There wasn't as much moralising or politicising of the tragedy as in Dachau - the good and bad guys weren't identified or even mentioned; there was some accusation of the Khmer Rouge leaders, but this was in small print on the wall in interviews with victims, rather than presented as part of the museum's narrative (through the guides and the scarce information panels). In some ways, this made the exposition more effective.

Yet, the museum also did not give a clear narrative - who were the Khmer Rouge and why did they do all of this? This would've confused many visitors who did not know much about this period of Cambodian history even if the visual impact remained. One reason for the lack of a narrative might be that they were wary of critics problematising any narratives they came up with, and decided to save themselves the effort. Another might be difficulties in coming to terms with their recent past, especially given how many ex-Khmer Rouge have been rehabilitated (if they tried everyone including accomplices, maybe 10% of the country would be behind bars).

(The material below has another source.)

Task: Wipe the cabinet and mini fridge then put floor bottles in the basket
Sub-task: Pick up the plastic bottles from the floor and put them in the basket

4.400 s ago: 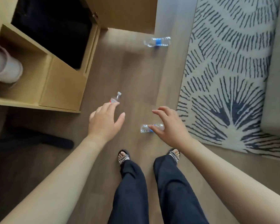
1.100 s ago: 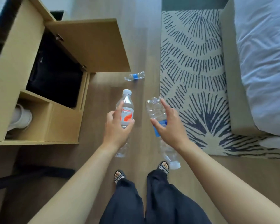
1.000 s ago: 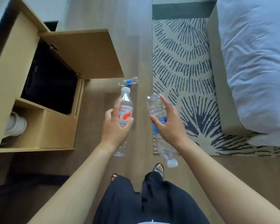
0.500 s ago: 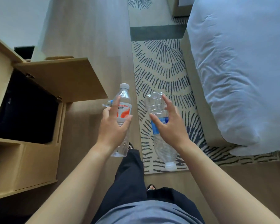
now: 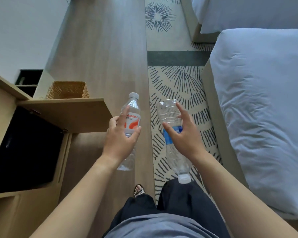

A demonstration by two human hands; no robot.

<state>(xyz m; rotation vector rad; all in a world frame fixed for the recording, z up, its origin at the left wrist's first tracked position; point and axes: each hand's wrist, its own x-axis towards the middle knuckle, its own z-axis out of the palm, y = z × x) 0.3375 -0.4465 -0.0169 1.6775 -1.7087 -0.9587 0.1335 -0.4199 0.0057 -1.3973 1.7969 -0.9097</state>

Interestingly, while there was almost no information on the ground floor (very few photographs were captioned, and even then it was just a few words in Khmer) the upper floor had slightly more information (eg the politicised casualty figures. See also the next 2 photos). Maybe they were done by different people.


Defaced Khmer Rouge leader, Son Sen. (our tour had ended on the floor below, which explains the implied license given to vandalise)


For some reason Pol Pot's portrait is gone. Either it got defaced they had to remove it or someone carted it away as a souvenir.

Someone was telling me that Slavery had deadened his emotions. It would be interesting to compare the emotional reactions to traumatic stimuli of males and females before slavery and after, and see if there was a significant difference in the difference.


Quotes:

My friends and I always like to talk about our shit.